Comment Re:1 million years ... (Score 2) 19

The homo genus arose 2.2 million years ago. Evidence of complex communication exists as far back as 750,000-1.1 million years ago. Homo sapiens arose 300,000 years ago and are technically the "modern humans" as far as outward physiology is concerned. The brain was the size of modern humans for much of the 2.2 million years, but it is disputed how much. Since homo florensis is clearly not being likened to modern humans in the morphological sense, it would seem reasonable to conclude that they must be talking about some intellecual capability.

Comment Re:Nuclear is a dead and dangerous technology (Score 1) 196

Fusion is going to be necessary at some point, and you can't start those with solar panels. Reducing wilderness is acceptable up to a point, but beyond that you start to screw up vital corridors and endanger whole sections of the food web - including those not directly impacted by the panels. So yes, you can increase solar and wind, but there are upper limits you absolutely should not cross. We're nowhere near those in the US, yet, but they shouldn't be ignored.

Nuclear as a general purpose fuel is dangerous, yes. So you need much much higher standards for designs and maintenance to keep them safe, and you really need Gen 4+ in order to be able to use nuclear waste as fuel (as we've a lot of that and can then dispose of the energy locked in it quickly and safely). A few more nuclear plants won't cause problems, provided they are Gen 4+ and preferably molten salt not water.

Comment Re: Power infrastructure (Score 1) 196

It's hard to not blame TEPCO to some level, as the tsunami was a one in 500 year type and was around 500 years after the last one of that magnitude. Although they're not exactly clockwork, it does become kinda obvious that you need to take such things into consideration. Yeah, yeah, there was no "legal obligation". Honestly, that isn't worth a damn.

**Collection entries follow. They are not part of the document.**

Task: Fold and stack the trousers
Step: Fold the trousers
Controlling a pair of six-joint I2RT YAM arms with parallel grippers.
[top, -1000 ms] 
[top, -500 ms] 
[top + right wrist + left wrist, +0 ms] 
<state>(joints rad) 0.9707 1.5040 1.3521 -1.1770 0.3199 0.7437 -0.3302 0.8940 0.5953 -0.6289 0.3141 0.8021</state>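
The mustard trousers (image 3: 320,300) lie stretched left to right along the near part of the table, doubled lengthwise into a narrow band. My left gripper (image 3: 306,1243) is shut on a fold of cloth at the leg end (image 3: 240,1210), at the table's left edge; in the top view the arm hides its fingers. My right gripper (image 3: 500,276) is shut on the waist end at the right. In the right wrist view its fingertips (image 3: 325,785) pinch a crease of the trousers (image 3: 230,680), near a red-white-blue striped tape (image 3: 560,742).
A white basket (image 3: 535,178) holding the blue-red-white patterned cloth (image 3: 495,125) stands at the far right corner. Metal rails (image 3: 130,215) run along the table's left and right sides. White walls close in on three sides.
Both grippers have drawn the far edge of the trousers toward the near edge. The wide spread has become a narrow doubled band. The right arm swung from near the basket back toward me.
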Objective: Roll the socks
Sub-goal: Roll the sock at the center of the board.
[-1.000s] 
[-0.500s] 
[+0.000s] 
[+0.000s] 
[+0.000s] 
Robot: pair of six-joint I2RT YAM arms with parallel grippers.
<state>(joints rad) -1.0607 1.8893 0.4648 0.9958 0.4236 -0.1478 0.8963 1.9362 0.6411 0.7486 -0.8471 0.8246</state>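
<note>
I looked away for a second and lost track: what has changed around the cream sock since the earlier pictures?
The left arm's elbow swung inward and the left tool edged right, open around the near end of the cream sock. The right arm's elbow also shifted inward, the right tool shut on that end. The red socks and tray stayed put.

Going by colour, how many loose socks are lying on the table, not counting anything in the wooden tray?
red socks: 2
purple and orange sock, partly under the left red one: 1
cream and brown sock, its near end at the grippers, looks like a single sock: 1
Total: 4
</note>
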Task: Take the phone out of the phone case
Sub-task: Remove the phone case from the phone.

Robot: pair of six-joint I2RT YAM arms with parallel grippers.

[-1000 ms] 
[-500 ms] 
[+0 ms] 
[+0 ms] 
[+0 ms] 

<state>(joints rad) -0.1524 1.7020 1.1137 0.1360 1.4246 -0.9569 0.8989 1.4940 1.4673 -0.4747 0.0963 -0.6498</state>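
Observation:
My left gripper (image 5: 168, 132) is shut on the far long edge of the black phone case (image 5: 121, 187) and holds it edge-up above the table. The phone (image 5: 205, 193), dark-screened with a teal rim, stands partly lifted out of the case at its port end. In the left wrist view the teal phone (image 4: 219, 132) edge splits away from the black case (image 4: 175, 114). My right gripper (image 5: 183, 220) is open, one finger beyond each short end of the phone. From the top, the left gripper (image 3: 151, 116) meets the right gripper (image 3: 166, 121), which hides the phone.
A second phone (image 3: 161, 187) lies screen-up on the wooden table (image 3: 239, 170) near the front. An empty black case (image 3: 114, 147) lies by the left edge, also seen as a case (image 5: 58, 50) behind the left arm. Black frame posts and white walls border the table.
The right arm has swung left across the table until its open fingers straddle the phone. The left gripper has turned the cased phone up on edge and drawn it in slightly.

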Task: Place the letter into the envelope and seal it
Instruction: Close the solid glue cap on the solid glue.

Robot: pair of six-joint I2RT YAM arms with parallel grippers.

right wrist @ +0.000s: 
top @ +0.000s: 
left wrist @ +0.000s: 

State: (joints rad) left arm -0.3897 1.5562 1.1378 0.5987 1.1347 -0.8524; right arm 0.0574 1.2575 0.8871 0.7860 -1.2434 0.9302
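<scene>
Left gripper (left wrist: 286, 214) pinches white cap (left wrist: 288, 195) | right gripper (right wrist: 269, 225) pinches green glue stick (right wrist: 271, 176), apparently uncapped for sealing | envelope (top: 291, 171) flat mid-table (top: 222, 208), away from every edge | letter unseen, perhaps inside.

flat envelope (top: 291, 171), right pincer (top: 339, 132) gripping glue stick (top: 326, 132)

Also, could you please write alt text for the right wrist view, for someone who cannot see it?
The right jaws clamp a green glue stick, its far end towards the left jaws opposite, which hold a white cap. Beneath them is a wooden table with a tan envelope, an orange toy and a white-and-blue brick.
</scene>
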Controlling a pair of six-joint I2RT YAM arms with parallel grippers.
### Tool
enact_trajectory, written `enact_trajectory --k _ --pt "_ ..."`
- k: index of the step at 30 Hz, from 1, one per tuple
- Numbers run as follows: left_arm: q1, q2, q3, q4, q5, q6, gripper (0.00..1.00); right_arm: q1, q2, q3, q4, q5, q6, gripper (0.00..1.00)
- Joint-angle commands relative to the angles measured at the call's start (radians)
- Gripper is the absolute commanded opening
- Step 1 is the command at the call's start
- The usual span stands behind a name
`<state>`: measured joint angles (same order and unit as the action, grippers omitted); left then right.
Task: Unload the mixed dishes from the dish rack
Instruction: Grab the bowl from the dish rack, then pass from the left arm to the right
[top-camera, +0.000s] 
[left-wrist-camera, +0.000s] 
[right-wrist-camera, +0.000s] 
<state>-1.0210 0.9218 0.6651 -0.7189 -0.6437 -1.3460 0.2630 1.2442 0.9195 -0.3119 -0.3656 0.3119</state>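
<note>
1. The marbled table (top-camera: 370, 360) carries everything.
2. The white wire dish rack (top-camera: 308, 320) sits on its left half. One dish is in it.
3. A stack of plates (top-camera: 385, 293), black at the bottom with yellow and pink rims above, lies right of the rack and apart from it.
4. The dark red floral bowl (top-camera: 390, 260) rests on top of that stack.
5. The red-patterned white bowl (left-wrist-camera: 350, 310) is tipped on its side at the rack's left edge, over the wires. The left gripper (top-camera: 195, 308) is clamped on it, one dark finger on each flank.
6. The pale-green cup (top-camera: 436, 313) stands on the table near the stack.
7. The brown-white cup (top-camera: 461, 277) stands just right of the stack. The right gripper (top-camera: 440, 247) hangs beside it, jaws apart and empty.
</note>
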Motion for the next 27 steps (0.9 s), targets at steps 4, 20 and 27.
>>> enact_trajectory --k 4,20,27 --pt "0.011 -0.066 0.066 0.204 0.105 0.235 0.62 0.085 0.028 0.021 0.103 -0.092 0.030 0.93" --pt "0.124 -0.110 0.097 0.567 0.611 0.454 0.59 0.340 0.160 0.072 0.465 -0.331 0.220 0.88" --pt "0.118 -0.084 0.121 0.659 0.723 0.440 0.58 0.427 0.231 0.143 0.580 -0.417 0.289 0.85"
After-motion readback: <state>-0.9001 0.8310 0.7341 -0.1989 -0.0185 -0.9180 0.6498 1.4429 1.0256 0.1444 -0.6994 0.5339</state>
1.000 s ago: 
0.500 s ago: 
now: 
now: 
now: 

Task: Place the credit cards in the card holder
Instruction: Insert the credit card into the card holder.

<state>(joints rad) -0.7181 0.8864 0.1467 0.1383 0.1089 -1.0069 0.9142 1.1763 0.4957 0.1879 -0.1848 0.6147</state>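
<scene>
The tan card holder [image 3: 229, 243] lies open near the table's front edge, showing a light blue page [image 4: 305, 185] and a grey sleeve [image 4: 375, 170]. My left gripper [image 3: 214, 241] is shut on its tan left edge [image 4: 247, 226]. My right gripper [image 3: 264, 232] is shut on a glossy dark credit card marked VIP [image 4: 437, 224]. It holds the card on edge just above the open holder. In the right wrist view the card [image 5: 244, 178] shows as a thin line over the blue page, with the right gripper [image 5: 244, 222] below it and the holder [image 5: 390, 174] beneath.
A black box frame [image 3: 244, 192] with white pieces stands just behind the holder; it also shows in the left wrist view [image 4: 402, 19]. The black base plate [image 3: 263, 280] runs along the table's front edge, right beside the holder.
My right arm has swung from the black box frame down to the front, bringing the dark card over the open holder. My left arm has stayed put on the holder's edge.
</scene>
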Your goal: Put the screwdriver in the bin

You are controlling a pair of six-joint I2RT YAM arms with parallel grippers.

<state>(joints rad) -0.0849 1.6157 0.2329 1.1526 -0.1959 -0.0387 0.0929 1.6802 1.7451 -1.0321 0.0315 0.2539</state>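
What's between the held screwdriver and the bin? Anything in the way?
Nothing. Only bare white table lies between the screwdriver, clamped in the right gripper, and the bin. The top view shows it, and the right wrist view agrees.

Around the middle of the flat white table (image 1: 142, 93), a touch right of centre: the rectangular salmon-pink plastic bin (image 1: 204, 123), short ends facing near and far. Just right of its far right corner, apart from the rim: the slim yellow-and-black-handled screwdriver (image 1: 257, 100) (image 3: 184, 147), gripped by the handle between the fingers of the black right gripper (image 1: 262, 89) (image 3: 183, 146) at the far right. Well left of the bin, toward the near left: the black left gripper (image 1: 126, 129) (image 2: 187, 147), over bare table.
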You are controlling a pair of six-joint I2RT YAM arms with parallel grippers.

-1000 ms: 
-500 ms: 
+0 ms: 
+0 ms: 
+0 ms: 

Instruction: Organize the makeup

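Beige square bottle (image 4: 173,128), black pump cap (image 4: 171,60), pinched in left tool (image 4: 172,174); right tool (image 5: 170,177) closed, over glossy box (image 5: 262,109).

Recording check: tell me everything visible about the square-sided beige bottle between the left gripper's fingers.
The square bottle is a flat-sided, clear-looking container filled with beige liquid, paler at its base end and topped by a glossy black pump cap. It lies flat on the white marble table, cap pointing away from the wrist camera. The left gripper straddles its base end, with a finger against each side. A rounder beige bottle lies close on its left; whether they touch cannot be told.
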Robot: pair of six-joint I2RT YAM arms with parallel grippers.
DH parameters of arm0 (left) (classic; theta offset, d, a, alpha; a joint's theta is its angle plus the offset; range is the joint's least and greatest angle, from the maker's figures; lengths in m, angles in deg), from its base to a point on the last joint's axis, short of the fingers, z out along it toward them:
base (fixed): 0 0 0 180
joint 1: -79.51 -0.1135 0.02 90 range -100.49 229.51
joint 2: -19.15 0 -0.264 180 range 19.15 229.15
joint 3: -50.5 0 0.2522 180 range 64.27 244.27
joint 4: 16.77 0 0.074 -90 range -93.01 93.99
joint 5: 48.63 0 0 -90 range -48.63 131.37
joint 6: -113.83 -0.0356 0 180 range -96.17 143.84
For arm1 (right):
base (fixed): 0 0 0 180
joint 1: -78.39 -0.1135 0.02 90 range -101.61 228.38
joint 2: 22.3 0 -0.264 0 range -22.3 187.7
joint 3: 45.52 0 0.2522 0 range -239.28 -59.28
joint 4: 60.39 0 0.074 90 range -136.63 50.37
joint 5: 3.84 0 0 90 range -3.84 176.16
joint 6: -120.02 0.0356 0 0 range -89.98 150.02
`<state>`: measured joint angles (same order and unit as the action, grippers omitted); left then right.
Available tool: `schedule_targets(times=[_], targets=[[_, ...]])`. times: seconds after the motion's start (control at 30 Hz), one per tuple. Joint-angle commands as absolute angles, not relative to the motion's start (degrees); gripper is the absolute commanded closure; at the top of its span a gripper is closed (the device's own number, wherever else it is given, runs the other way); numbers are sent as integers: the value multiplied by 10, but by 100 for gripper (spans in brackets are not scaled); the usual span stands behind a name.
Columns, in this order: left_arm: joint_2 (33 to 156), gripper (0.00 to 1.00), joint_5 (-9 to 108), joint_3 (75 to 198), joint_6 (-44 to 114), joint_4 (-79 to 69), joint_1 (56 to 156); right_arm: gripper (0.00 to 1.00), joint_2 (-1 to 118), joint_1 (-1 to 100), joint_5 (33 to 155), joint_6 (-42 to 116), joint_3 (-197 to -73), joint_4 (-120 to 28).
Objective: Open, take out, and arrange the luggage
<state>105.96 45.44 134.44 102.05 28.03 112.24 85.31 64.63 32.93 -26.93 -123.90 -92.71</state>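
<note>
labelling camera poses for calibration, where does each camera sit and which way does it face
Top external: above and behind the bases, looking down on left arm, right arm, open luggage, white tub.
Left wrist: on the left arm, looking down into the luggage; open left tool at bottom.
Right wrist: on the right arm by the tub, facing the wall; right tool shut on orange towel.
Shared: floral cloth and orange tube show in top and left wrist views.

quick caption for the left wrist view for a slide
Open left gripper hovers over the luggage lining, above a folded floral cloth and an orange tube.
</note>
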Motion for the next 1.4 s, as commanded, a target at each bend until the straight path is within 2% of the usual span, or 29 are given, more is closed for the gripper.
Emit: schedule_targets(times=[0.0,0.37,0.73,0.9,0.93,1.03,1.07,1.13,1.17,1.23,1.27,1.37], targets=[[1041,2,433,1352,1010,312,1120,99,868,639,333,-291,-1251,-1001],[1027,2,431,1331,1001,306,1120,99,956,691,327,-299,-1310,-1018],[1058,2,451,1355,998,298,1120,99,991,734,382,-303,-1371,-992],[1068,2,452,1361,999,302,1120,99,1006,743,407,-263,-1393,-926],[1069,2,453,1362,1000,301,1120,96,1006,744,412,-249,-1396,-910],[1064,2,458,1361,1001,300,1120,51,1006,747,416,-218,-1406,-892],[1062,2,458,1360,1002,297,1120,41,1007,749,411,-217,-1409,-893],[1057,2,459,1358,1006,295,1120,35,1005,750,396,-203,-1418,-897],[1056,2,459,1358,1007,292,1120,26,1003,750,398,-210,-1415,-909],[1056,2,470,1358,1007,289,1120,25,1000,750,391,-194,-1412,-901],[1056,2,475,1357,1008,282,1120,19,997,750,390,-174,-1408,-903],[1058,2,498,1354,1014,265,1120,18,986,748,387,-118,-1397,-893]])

Either you update the design as new risks are determined (regardless of the law) or you knowingly take that risk.

However, you're absolutely right that the tsunami and the earthquake caused most of the property loss.

Comment Re:How to make an e-Ink display (Score 2) 45

That's not how this works. There are a few ways to send an image to the bare display, but HDMI isn't one of them. If you actually look up the item list from TFS you will see that.

You didn't expect them to actually explain how you could manufacture an e-ink panel starting with sand and some chemicals in your kitchen, did you?